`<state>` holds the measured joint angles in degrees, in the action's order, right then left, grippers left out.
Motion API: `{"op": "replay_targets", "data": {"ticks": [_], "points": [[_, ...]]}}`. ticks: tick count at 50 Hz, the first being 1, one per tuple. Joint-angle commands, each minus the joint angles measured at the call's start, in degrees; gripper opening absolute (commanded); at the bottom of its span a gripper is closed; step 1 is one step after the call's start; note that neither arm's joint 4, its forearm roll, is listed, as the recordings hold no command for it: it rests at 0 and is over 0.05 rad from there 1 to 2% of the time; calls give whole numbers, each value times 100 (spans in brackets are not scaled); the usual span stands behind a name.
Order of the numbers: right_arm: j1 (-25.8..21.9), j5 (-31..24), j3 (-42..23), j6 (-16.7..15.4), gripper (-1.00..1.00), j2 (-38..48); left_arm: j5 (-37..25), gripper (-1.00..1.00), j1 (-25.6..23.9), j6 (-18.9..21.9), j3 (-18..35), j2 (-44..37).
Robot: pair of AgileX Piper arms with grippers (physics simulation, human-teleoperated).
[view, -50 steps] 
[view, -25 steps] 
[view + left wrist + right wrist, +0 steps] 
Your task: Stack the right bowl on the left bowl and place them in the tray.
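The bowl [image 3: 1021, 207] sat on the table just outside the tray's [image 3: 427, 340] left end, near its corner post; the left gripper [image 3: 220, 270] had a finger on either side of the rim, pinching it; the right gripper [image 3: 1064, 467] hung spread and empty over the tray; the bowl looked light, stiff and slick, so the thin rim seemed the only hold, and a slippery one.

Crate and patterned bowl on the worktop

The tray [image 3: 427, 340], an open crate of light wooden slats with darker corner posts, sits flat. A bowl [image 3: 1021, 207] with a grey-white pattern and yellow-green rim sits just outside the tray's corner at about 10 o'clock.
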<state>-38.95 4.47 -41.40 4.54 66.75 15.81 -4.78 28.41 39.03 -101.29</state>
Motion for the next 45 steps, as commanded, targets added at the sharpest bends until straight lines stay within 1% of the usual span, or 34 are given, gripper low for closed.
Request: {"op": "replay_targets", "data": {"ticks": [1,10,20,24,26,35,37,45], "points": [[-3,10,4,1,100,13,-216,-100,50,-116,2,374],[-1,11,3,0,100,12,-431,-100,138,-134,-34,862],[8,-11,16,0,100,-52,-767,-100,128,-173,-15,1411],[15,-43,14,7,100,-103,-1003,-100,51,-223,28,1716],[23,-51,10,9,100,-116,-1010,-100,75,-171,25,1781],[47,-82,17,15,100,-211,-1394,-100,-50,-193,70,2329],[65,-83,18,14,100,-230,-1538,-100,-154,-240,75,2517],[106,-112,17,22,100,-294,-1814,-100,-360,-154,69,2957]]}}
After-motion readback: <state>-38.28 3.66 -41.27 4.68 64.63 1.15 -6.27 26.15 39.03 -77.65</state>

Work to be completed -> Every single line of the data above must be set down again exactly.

Answer section ->
`<state>` holds the measured joint angles in degrees, in the action's order, right then left, grippers left out.
Motion API: `{"op": "replay_targets", "data": {"ticks": [_], "points": [[_, ...]]}}`. ticks: tick count at 50 Hz, the first being 1, one per tuple. Joint-angle commands, each minus the joint angles measured at the call's start, in degrees; gripper opening absolute (commanded); at the bottom of its span a gripper is closed; step 1 is one step after the call's start; note that neither arm's joint 4, its forearm roll, is listed, as the recordings hold no command for it: it rests at 0 and is over 0.05 rad from there 1 to 2% of the time; calls give whole numbers, each value times 100 (spans in brackets are not scaled); the usual span stands behind a name.
Order of the numbers: right_arm: j1 (-25.8..21.9), j5 (-31..24), j3 (-42..23), j6 (-16.7..15.4), gripper (-1.00..1.00), j2 (-38..48); left_arm: j5 (-37..25), gripper (-1.00..1.00), j1 (-25.6..23.9), j6 (-18.9..21.9), j3 (-18..35), j2 (-44..37).
Robot: pair of AgileX Piper arms with grippers (physics simulation, human-teleoperated).
[view, -50 steps] 
[view, -25 steps] 
[view + left wrist + right wrist, +0 steps] 
Your task: Stack the right bowl on the left bowl and place them in the tray.
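The bowl [image 3: 1021, 207] sat on the table just outside the tray's [image 3: 427, 340] left end, near its corner post; the left gripper [image 3: 220, 270] had a finger on either side of the rim, pinching it; the right gripper [image 3: 1064, 467] hung spread and empty over the tray; the bowl looked light, stiff and slick, so the thin rim seemed the only hold, and a slippery one.

Crate and patterned bowl on the worktop

The tray [image 3: 427, 340], an open crate of light wooden slats with darker corner posts, sits flat. A bowl [image 3: 1021, 207] with a grey-white pattern and yellow-green rim sits just outside the tray's corner at about 10 o'clock.
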<state>-38.95 4.47 -41.40 4.54 66.75 15.81 -4.78 28.41 39.03 -101.29</state>
Motion for the next 45 steps, as commanded, targets added at the sharpest bends until straight lines stay within 1% of the usual span, or 34 are given, gripper low for closed.
Request: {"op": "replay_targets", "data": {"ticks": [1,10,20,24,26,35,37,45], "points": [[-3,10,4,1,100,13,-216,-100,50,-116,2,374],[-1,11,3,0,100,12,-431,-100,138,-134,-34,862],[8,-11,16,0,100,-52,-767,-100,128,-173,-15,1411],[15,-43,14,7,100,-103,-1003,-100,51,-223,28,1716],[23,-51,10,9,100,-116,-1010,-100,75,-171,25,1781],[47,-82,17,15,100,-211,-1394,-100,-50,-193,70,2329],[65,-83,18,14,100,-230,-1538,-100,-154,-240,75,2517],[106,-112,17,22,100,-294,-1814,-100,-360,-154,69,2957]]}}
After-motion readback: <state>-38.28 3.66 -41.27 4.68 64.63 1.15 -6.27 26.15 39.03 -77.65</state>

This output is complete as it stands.